Reputation: 100000
I just created a simple Readable and Writable stream pair which can be connected with pipe(). I am interested in create backpressure and controlling the rate at which read occurs in the Readable. However I am a bit confused about how to actually implement this or if it's possible with Node.js streams. As an example:
const {Writable, Readable} = require('stream');
function getWritable() {
return new Writable({
write: function (chunk, encoding, cb) {
console.log(' => chunk => ', String(chunk));
setTimeout(cb, 1500);
}
});
}
function getReadable(data) {
return new Readable({
encoding: 'utf8',
objectMode: false,
read: function (n) {
// n => Number(16384)
console.log('read is called');
const d = data.shift();
this.push(d ? String(d) : null);
}
});
}
const readableStrm = getReadable([1, 2, 3, 4, 5]);
const piped = readableStrm.pipe(getWritable());
piped.on('finish', function () {
console.log('finish');
});
if you run the above code, we will see that 'read is called' will get logged 5 times, long before the write method in the Writable sees the data.
What I would like to do is to only invoke read()

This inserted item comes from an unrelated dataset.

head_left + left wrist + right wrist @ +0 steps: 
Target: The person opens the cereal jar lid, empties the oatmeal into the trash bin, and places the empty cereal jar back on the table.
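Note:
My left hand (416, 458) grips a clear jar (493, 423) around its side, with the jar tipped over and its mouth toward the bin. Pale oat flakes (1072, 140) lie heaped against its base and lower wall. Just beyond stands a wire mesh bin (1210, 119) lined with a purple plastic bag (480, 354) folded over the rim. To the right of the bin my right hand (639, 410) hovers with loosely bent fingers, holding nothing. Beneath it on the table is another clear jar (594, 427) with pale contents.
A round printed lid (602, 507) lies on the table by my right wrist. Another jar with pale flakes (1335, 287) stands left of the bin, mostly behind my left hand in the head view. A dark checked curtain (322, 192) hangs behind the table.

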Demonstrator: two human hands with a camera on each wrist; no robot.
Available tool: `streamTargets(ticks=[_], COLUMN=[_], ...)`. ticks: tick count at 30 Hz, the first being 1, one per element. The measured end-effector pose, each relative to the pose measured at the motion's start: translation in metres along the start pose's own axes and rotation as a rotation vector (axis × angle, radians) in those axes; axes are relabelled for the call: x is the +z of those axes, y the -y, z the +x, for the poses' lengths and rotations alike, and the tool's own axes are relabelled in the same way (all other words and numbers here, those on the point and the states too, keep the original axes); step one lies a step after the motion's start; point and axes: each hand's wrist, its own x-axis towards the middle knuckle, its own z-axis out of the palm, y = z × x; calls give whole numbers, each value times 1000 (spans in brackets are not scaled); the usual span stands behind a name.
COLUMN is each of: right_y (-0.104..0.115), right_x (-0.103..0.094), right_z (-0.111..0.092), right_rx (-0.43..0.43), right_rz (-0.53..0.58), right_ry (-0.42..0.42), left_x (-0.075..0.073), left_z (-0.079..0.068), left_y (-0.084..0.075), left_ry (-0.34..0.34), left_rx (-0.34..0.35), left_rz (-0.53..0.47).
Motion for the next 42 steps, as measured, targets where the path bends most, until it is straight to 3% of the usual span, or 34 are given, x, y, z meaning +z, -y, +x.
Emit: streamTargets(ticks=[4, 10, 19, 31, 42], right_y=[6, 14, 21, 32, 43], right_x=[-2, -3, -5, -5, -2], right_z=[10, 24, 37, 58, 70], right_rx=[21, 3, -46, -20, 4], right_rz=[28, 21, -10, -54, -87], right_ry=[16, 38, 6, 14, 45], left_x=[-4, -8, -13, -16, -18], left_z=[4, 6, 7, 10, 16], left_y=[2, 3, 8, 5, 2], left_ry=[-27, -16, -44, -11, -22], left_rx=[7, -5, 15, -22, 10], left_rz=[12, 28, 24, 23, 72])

in the Readable when the write method in the Writable has fired its callback; of course the read() method would have to fire once first, but subsequently would wait for the writable to be ready.

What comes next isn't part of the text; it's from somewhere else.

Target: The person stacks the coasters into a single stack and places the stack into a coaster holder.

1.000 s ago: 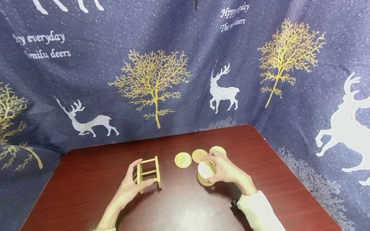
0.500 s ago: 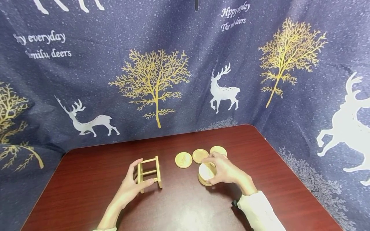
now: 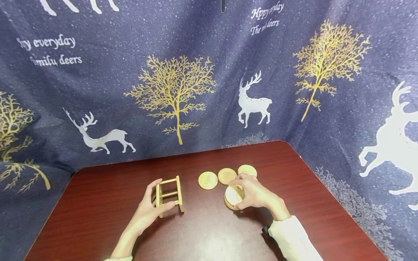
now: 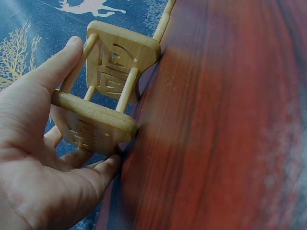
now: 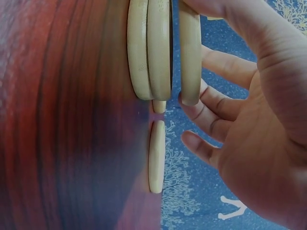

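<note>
My left hand [image 3: 142, 212] grips a small wooden coaster rack [image 3: 179, 194], with the thumb along one side and fingers round the other. In the left wrist view its two cut-out end panels [image 4: 122, 45] are joined by thin rods. My right hand [image 3: 256, 192] holds a round wooden coaster [image 3: 233, 195] by its edge. Below that coaster lie two stacked coasters [image 5: 160, 57]; the right wrist view shows a narrow gap between the held one and the stack. The palm side of my right hand is hidden in the head view.
Behind the stack, three more coasters lie in a row: a left one [image 3: 207, 180], a middle one [image 3: 226, 176] and a right one [image 3: 247, 170] partly covered by my right hand. A blue curtain [image 3: 209, 119] hangs behind the reddish-brown table [image 3: 107, 188].
The coaster in my right hand has come down slightly, closer to the stack beneath it. My left hand and the rack have stayed in place.
</note>
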`<action>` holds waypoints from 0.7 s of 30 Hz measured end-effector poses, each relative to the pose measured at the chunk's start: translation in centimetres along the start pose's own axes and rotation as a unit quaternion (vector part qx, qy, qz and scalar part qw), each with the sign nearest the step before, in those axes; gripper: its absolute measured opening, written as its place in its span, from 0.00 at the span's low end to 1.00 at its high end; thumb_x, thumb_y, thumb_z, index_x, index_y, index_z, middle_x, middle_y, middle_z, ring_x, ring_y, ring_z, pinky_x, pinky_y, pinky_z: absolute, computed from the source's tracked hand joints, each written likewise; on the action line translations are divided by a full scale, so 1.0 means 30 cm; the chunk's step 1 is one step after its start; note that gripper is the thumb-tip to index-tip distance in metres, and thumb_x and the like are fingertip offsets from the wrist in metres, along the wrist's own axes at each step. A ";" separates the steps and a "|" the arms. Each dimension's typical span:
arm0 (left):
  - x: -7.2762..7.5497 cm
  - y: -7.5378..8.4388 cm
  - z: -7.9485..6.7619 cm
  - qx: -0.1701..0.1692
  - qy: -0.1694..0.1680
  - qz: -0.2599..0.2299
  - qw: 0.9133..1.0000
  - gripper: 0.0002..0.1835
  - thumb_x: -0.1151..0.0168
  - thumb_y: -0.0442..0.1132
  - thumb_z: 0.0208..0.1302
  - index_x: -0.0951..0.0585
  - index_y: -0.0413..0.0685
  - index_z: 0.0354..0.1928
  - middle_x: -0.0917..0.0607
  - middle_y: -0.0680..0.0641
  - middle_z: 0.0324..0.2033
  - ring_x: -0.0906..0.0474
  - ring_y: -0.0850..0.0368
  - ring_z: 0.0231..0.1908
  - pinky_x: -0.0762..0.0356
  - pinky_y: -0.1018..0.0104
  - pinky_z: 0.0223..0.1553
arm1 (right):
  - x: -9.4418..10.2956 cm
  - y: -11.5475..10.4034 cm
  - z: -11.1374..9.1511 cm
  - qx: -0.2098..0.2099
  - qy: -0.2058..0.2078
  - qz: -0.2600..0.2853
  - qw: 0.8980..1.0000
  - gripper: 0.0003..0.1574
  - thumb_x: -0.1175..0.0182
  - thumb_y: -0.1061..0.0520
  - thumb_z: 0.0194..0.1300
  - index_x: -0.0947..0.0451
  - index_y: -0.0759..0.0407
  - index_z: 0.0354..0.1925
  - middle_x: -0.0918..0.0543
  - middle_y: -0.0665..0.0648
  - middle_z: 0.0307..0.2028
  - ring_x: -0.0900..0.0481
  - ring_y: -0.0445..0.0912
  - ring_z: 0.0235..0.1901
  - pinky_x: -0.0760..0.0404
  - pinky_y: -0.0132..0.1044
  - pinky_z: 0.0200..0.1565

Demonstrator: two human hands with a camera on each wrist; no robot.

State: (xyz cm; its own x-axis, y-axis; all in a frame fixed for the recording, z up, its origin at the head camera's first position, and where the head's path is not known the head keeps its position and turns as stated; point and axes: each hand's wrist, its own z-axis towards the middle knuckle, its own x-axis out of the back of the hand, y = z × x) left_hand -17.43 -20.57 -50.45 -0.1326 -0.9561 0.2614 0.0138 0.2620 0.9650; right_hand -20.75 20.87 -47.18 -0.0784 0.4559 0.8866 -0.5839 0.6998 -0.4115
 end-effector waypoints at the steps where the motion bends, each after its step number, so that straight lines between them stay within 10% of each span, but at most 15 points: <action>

Is there a way to control when the read()
method fires in the readable somehow?
Ultimately, I really do not understand what the purpose of the read()
method is.
As a simple example, no matter what I return from read(), I cannot get it to stop reading. What is the point of the read method, and why must we implement it?
const Readable = require('stream').Readable;
const r = new Readable({
objectMode: true,
read: function (n) {
console.log('is read');
return false/null/true; // nothing I return here makes a difference
}
});
r.on('data', function (d) {
console.log(d);
});
setInterval(function(){
r.push('valid');
},1000);
Upvotes: 2
Views: 1913
Reputation: 4787
Node.js streams are very powerful and provides a lot of control on buffering in buffering and flow of the data through them.

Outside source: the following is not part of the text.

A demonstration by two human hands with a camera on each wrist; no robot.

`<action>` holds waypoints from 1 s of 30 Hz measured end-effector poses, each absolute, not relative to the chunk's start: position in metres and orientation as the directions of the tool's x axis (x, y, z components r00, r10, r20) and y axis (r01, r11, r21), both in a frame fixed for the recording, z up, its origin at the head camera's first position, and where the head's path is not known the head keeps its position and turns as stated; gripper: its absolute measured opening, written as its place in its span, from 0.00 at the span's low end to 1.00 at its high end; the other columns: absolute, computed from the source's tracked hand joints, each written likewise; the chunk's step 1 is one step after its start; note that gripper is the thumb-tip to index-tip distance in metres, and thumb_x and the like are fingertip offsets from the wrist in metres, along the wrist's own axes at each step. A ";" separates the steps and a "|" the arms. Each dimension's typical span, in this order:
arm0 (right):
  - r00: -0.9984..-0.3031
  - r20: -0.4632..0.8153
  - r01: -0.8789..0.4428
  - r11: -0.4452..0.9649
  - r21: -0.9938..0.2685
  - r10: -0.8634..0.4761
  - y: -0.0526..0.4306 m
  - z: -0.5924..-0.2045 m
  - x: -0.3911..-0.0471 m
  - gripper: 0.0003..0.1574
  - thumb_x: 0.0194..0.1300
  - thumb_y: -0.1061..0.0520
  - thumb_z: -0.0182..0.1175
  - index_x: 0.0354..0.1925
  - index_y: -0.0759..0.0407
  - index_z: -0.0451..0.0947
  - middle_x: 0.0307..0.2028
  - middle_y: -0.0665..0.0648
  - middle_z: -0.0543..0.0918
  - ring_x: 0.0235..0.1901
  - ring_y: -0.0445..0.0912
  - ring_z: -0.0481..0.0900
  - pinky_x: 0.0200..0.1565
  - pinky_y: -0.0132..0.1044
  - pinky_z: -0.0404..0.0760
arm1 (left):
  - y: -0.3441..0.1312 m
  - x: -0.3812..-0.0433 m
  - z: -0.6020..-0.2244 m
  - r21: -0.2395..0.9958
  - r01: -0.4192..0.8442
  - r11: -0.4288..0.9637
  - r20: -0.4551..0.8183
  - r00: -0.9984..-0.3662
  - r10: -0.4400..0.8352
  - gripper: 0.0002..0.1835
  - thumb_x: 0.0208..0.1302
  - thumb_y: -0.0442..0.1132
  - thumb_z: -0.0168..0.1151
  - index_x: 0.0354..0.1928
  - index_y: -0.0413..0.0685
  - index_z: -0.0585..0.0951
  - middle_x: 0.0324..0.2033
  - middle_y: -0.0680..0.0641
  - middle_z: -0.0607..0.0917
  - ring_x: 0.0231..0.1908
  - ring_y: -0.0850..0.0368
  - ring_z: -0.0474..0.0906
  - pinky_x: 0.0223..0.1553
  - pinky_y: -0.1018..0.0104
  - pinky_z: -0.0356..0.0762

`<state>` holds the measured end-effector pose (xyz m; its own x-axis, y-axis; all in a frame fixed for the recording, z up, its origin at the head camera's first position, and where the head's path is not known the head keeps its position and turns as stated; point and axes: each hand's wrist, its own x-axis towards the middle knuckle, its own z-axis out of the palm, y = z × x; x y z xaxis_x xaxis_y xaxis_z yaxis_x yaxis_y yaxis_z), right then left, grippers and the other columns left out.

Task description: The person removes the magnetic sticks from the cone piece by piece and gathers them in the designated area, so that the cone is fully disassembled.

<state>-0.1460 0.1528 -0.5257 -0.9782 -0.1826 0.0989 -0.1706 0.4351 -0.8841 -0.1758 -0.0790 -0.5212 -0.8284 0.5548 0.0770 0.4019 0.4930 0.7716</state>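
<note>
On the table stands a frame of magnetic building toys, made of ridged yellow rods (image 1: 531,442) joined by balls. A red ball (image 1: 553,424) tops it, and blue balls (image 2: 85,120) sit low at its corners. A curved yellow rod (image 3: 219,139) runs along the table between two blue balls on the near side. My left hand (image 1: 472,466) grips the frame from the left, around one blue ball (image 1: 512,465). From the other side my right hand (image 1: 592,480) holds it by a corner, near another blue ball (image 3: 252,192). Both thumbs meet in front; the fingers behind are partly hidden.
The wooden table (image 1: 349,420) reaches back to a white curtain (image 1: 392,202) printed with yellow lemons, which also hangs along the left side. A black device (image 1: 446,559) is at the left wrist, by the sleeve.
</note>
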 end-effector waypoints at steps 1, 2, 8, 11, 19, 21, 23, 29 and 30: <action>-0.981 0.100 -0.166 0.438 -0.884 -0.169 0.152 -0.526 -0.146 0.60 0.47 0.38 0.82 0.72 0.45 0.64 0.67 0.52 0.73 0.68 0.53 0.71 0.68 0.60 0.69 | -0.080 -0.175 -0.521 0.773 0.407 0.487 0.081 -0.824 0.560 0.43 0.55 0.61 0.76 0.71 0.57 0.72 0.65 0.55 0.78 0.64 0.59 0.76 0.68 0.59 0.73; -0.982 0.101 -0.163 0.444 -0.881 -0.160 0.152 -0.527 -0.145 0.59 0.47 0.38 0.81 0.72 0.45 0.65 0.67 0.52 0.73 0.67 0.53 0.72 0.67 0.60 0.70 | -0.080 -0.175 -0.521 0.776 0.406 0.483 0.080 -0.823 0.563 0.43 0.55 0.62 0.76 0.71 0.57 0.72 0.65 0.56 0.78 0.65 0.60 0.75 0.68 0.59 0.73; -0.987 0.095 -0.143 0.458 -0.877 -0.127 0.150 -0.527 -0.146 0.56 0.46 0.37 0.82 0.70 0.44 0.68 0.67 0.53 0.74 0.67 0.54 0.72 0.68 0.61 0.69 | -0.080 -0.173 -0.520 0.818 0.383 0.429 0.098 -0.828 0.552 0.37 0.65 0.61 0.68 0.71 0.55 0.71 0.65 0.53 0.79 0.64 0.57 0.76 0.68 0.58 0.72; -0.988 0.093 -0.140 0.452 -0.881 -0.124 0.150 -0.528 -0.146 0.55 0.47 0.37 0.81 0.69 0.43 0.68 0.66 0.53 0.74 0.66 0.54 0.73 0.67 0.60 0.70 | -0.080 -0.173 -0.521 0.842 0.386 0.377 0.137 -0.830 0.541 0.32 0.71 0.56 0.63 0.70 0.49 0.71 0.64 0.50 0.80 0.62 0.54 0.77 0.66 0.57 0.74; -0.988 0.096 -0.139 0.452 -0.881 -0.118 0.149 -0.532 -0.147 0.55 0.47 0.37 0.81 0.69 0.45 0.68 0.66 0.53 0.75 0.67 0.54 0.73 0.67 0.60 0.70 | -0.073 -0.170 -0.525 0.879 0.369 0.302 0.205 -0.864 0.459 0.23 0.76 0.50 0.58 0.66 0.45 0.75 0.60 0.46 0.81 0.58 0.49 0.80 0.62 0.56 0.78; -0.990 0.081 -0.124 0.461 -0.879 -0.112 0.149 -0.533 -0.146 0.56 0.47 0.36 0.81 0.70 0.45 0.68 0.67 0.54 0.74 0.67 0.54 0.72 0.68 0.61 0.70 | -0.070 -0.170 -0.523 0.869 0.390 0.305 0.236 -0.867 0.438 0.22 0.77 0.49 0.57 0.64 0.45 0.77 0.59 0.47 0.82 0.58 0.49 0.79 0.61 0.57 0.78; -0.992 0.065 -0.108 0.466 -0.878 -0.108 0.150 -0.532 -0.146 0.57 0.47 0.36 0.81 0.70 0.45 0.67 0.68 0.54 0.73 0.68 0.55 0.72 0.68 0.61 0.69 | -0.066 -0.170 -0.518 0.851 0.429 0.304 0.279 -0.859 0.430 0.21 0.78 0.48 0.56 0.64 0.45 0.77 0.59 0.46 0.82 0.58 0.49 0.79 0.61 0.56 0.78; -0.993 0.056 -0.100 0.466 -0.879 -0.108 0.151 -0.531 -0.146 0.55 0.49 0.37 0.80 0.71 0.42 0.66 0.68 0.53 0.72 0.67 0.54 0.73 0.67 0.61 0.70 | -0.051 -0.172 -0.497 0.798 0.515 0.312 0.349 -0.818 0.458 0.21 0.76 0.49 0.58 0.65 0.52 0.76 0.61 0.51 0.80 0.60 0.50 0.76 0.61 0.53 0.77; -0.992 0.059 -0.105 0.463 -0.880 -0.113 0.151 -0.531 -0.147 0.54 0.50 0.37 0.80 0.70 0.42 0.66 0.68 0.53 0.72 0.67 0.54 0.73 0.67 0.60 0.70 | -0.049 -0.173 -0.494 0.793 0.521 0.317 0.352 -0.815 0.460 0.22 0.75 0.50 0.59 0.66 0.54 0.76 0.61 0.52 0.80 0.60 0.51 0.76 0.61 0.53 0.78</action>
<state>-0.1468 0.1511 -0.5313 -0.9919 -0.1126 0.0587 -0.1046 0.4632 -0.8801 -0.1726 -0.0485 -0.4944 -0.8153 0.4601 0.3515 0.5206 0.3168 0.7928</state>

Now to answer your questions:
A) You see all the data being read first and then the write being fired because your data stream is very small. If you did the test with Kilobytes of data, you would see read stream and write stream firing in sequence. The sequence depends on buffering capacity of the read stream and back-pressure created by the write stream. For example, TCP socket read stream will be much faster that disk file write stream, creating a backpressure.
B) One powerful constructor options for read & write stream is highWaterMark
. You can read about it more in the Buffering section of the documentation. highWaterMark
specifically defines the buffering capacity of the readable/writeable streams. Default value is 16kb. In your above example you can setup your readable stream with highWaterMark as 2 bytes as shown below and you will see the difference (never required in practical situation but you can use for learning).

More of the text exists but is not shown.